* _EXERCISE INSTRUCTIONS_: Write out the whole listing again so that each line matches the original.

* _SOURCE MATERIAL_:
· · · ·
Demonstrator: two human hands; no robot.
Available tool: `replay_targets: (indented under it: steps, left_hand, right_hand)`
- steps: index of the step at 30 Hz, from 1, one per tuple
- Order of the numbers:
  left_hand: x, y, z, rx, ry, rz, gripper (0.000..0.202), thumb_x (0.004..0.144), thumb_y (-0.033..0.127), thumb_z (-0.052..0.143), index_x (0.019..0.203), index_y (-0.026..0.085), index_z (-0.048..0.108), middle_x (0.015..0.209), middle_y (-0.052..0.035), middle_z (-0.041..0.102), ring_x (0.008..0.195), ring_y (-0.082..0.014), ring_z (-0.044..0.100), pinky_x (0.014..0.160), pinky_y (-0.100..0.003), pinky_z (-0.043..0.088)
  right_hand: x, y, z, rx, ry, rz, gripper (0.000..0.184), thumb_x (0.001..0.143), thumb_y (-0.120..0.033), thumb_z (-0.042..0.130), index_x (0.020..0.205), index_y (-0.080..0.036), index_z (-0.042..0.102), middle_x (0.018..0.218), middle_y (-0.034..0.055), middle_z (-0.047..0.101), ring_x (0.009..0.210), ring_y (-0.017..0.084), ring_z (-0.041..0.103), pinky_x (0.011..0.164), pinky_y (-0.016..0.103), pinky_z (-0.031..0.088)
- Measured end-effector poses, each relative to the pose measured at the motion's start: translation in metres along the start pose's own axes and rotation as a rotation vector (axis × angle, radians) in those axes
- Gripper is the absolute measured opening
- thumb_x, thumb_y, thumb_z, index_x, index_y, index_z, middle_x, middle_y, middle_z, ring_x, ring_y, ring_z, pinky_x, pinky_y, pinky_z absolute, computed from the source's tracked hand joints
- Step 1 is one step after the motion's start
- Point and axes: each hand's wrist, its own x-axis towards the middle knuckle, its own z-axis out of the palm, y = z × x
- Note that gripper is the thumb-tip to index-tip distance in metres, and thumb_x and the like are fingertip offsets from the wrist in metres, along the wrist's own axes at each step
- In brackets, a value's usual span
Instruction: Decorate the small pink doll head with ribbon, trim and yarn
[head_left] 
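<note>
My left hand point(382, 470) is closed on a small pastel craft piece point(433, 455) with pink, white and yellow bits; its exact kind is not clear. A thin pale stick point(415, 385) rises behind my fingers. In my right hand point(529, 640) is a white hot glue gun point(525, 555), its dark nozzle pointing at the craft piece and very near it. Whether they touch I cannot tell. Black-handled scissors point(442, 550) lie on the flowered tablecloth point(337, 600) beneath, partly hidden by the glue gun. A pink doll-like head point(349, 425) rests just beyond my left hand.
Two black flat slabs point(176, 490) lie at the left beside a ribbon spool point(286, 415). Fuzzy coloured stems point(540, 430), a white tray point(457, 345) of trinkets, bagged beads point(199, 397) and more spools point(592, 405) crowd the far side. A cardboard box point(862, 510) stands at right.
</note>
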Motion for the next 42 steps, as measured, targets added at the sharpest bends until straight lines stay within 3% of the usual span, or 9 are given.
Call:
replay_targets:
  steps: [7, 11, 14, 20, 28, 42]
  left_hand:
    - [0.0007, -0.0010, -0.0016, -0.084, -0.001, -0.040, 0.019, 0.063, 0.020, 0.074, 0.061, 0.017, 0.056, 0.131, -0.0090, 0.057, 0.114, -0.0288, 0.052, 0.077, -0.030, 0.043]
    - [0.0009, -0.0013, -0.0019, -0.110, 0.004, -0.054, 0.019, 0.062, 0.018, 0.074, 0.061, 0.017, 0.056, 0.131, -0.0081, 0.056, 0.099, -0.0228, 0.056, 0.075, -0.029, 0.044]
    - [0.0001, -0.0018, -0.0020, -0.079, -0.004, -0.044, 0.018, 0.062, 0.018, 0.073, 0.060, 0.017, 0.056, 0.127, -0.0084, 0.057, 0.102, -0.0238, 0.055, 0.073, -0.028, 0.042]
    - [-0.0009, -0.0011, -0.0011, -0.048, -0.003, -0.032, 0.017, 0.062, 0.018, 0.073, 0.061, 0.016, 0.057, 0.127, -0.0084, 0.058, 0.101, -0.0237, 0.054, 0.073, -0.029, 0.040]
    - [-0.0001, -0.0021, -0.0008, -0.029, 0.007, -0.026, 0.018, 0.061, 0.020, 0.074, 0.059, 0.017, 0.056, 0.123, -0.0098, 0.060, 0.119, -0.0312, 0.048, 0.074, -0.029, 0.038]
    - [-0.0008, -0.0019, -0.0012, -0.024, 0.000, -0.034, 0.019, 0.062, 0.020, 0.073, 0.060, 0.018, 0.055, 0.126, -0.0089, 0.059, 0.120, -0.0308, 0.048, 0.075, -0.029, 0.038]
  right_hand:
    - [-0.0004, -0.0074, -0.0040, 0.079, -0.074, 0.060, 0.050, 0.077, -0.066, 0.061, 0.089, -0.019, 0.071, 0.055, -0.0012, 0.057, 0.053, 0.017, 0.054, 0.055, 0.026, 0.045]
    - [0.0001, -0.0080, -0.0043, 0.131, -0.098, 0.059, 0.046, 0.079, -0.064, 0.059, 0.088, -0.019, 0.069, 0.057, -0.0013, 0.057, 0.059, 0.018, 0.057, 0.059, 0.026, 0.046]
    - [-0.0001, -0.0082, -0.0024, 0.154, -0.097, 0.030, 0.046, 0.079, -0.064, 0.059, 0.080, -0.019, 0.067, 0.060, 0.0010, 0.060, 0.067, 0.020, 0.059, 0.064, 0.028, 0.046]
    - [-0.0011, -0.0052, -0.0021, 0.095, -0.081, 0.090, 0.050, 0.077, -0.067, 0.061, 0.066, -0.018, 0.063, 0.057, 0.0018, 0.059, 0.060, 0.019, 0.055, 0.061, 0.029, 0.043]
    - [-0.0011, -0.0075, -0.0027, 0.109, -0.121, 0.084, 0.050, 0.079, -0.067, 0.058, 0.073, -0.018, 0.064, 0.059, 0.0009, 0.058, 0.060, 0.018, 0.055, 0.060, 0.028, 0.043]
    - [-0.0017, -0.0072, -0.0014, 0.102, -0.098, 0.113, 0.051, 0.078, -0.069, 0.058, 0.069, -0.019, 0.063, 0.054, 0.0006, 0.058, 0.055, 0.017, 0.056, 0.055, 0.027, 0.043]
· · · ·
* _REPLY_:
Demonstrator: two human hands; no robot.
Available tool: `replay_targets: (indented under it: steps, left_hand, right_hand)`
- steps: index of the step at 30 Hz, from 1, one per tuple
- Order of the numbers:
  left_hand: x, y, z, rx, ry, rz, gripper (0.000..0.202), thumb_x (0.004..0.144), thumb_y (-0.033..0.127), thumb_z (-0.052..0.143), index_x (0.019..0.203), index_y (-0.026..0.085), index_z (-0.048..0.108), middle_x (0.015..0.209), middle_y (-0.052..0.035), middle_z (-0.041..0.102), ring_x (0.008..0.195), ring_y (-0.082..0.014), ring_z (-0.044..0.100), pinky_x (0.014..0.160), pinky_y (-0.100..0.003), pinky_z (-0.043..0.088)
  right_hand: x, y, z, rx, ry, rz, gripper (0.000..0.184), thumb_x (0.001..0.143), thumb_y (-0.120..0.033), thumb_z (-0.042..0.130), index_x (0.020..0.205), index_y (-0.080..0.036), index_z (-0.042..0.102), middle_x (0.018..0.218), middle_y (-0.034..0.055), middle_z (-0.047..0.101), ring_x (0.009..0.210), ring_y (-0.017..0.084), ring_z (-0.041..0.103), pinky_x (0.011..0.164), pinky_y (-0.016..0.103), pinky_z (-0.031..0.088)
- Measured end-effector poses, each relative to the pose measured at the motion's start: translation in metres along the start pose's own axes and rotation as a rotation vector (axis × angle, radians) in those axes
- Gripper is the absolute measured opening
- thumb_x, thumb_y, thumb_z, index_x, index_y, index_z, middle_x, middle_y, middle_z, ring_x, ring_y, ring_z, pinky_x, pinky_y, pinky_z absolute, computed from the source's tracked hand joints
- Step 1 is one step after the motion's start
- Point and axes: each hand's wrist, its own x-axis towards the middle knuckle, its own z-axis out of the palm, y = z × x
- Note that gripper is the thumb-tip to index-tip distance in metres, and thumb_x and the like are fingertip offsets from the wrist in metres, along the wrist's own axes at each step
- In brackets, a value's usual span
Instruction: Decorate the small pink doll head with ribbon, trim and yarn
[head_left] 
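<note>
My left hand point(382, 470) is closed on a small pastel craft piece point(433, 455) with pink, white and yellow bits; its exact kind is not clear. A thin pale stick point(415, 385) rises behind my fingers. In my right hand point(529, 640) is a white hot glue gun point(525, 555), its dark nozzle pointing at the craft piece and very near it. Whether they touch I cannot tell. Black-handled scissors point(442, 550) lie on the flowered tablecloth point(337, 600) beneath, partly hidden by the glue gun. A pink doll-like head point(349, 425) rests just beyond my left hand.
Two black flat slabs point(176, 490) lie at the left beside a ribbon spool point(286, 415). Fuzzy coloured stems point(540, 430), a white tray point(457, 345) of trinkets, bagged beads point(199, 397) and more spools point(592, 405) crowd the far side. A cardboard box point(862, 510) stands at right.
</note>
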Motion for the next 42 steps, as measured, targets added at the sharpest bends until straight lines stay within 3% of the usual span, or 9 are given.
Call:
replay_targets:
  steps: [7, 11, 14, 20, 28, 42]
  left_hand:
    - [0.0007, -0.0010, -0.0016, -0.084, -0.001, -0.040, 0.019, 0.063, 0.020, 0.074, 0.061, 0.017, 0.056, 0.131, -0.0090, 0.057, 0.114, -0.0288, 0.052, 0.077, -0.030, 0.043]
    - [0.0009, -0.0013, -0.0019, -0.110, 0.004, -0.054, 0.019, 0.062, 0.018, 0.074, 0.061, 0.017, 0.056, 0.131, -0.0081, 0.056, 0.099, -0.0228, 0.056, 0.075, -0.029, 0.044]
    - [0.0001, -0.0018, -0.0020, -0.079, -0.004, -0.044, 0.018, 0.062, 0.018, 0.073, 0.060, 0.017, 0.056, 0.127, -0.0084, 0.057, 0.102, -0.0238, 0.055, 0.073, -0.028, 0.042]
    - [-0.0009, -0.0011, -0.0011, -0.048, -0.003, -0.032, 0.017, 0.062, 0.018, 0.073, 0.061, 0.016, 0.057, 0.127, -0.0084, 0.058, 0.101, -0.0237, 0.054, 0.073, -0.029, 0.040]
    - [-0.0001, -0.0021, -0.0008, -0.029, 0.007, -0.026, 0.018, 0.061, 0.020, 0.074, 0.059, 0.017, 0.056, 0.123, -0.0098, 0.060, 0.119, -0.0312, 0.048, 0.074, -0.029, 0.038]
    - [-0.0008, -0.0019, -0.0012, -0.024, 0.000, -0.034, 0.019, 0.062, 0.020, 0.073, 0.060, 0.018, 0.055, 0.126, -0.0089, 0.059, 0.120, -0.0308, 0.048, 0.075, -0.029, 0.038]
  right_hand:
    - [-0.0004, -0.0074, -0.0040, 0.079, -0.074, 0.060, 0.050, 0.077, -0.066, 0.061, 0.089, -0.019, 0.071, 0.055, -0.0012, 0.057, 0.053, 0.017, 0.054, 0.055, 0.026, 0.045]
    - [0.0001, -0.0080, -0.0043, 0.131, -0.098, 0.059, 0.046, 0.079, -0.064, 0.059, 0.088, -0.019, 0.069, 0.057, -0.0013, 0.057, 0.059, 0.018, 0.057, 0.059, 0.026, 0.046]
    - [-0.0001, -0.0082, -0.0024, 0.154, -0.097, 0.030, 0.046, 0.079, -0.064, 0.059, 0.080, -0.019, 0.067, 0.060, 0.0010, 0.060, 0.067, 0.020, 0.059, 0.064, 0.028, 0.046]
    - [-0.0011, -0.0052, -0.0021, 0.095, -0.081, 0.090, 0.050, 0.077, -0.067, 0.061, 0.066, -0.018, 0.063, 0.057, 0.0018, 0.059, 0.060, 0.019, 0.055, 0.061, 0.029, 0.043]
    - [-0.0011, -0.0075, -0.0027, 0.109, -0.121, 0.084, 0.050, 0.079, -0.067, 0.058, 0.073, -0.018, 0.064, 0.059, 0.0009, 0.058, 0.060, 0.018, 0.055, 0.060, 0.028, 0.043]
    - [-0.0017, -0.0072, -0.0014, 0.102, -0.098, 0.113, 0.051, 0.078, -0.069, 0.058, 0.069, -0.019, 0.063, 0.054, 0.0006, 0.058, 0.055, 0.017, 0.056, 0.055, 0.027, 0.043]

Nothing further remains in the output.